DATA SEGMENT Block Start
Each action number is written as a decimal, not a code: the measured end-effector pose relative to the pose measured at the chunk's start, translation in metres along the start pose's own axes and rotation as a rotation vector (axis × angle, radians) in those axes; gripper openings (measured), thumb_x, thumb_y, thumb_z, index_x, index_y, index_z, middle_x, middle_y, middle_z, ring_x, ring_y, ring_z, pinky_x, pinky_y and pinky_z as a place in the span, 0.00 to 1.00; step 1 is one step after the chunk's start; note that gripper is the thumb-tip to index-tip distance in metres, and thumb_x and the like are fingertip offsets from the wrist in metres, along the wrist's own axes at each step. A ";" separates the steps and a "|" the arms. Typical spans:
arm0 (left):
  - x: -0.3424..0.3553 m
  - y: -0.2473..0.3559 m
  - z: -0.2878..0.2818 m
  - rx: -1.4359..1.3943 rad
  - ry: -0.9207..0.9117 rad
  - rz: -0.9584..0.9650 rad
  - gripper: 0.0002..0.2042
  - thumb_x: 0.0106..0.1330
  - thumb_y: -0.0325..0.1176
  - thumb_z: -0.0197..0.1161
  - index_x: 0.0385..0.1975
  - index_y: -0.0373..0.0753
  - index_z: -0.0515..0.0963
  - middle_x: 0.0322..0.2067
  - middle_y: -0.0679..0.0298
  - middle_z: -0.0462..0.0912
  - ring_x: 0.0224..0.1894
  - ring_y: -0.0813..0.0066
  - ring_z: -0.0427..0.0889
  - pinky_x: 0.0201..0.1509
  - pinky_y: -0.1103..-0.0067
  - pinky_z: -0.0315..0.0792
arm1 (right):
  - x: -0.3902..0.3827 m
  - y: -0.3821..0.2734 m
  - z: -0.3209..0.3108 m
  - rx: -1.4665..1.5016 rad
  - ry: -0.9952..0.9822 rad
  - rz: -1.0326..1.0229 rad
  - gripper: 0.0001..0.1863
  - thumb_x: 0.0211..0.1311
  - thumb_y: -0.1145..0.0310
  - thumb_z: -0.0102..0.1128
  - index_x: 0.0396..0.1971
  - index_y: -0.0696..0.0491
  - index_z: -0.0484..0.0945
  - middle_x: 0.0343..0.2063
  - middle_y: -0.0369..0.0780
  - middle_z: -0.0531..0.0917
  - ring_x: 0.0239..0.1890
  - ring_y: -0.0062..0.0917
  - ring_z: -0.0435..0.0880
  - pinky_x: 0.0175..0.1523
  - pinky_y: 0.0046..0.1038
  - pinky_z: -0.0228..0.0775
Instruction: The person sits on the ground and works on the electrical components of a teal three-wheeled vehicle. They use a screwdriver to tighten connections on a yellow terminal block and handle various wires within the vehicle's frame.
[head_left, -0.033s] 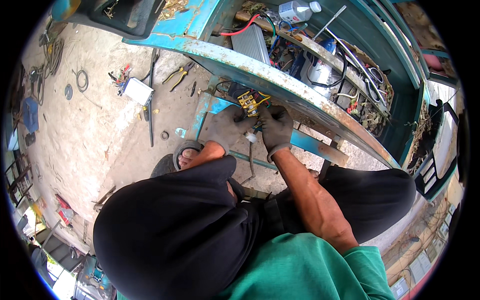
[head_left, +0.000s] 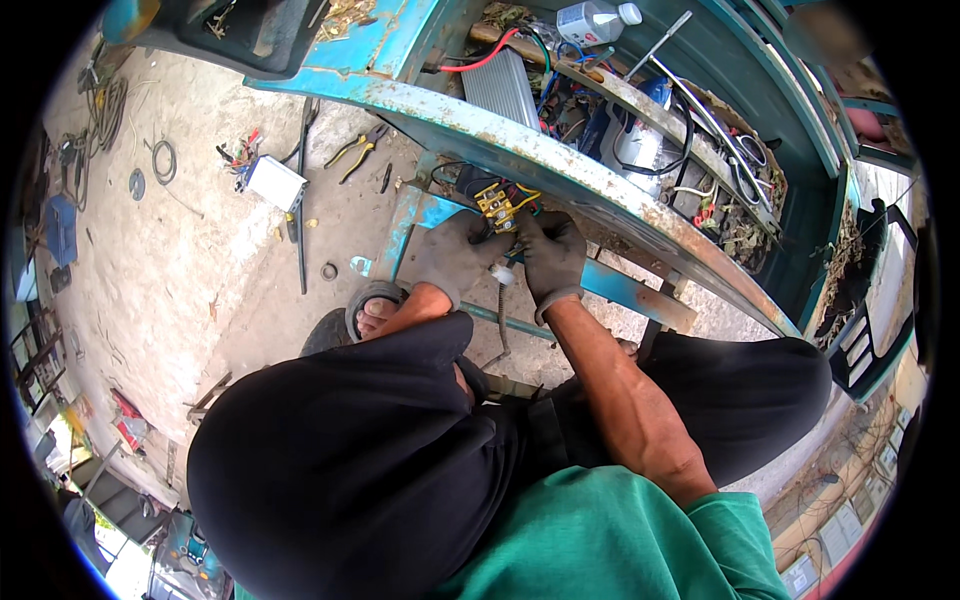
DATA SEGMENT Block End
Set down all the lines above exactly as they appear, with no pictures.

Each action number is written as a decimal, not a code: the measured end-effector pose relative to the pose measured at the chunk's start, translation in metres along the start pose's own axes and rotation as a rotation vector (axis × angle, radians) in those axes; gripper openings (measured), thumb_x, thumb_y, thumb_z, index_x, index_y, index_z, middle_x, middle_y, middle_z, ring_x, ring_y, ring_z, pinky_x, pinky_y and pinky_z as a place in the span, 0.00 to 1.00; step 1 is one step after the chunk's start; note that gripper is the thumb-tip to index-tip distance in metres, and thumb_x and the like are fingertip offsets from the wrist in metres, along the wrist's own axes at each step. A ";" separates the steps and a "|" the arms. Typical spans:
arm0 (left):
  - x: -0.3424..0.3553 m
  - y: -0.2473..0.3559 m
  - z: -0.2878..0.2818 m
  - rx: -1.4359..1.3943 rad
  - ry: -0.9207..0.9117 rad
  - rz: -0.9584..0.9650 rad
  - gripper: 0.0002..0.2042
  - thumb_x: 0.0106..0.1330
  - thumb_y: -0.0325..0.1176
  - thumb_z: -0.0197..0.1161
  - index_x: 0.0385..0.1975
  - index_y: -0.0373..0.0753
  - index_z: -0.0515..0.0963
  - middle_x: 0.0322..0.2067
  - middle_y: -0.0679..0.0298
  - middle_z: -0.0462..0.0912
  - ring_x: 0.0224..0.1894
  - ring_y: -0.0813..0.0066
  - ring_z: -0.0427..0.0889
  - pinky_x: 0.0201..0.1509
  - pinky_y: -0.1103..-0.0067
  - pinky_z: -0.0315..0.0792
arm1 (right):
  - x: -0.3902..0.3827 m
  - y: -0.3821..0.2734 m
  - z: -0.3209..0.3108 m
  - rx: -1.4665..1.5016 rad
  - ry: -0.9952..0.9822 rad
  - rz: -1.0326..1.0229 rad
  - gripper: 0.0001..0.1863
  - thumb_x: 0.0211..0.1311
  - thumb_y: -0.1145..0.0310
  - thumb_z: -0.0102..0.1128
  - index_x: 0.0396..0.1971
  - index_y: -0.0696..0.0491
  - index_z: -0.0484..0.0945
  - middle_x: 0.0343..0.2063
  - middle_y: -0.0369..0.0780
  - middle_z: -0.0531..0.0917
  - ring_x: 0.0239..0.1890
  - ring_y: -0.0062..0.0917
  - ring_z: -0.0435..0.0880
  - pinky_x: 0.0175..0.1523
  - pinky_y: 0.0046..0.1038
  - pinky_z: -0.0228..0.0775
Instruction: The person sits on the ground and works on the electrical components of a teal three-wheeled vehicle. They use a screwdriver to tighten connections on a yellow terminal block and handle various wires within the vehicle's frame.
[head_left, -0.033s] 
[head_left, +0.000s] 

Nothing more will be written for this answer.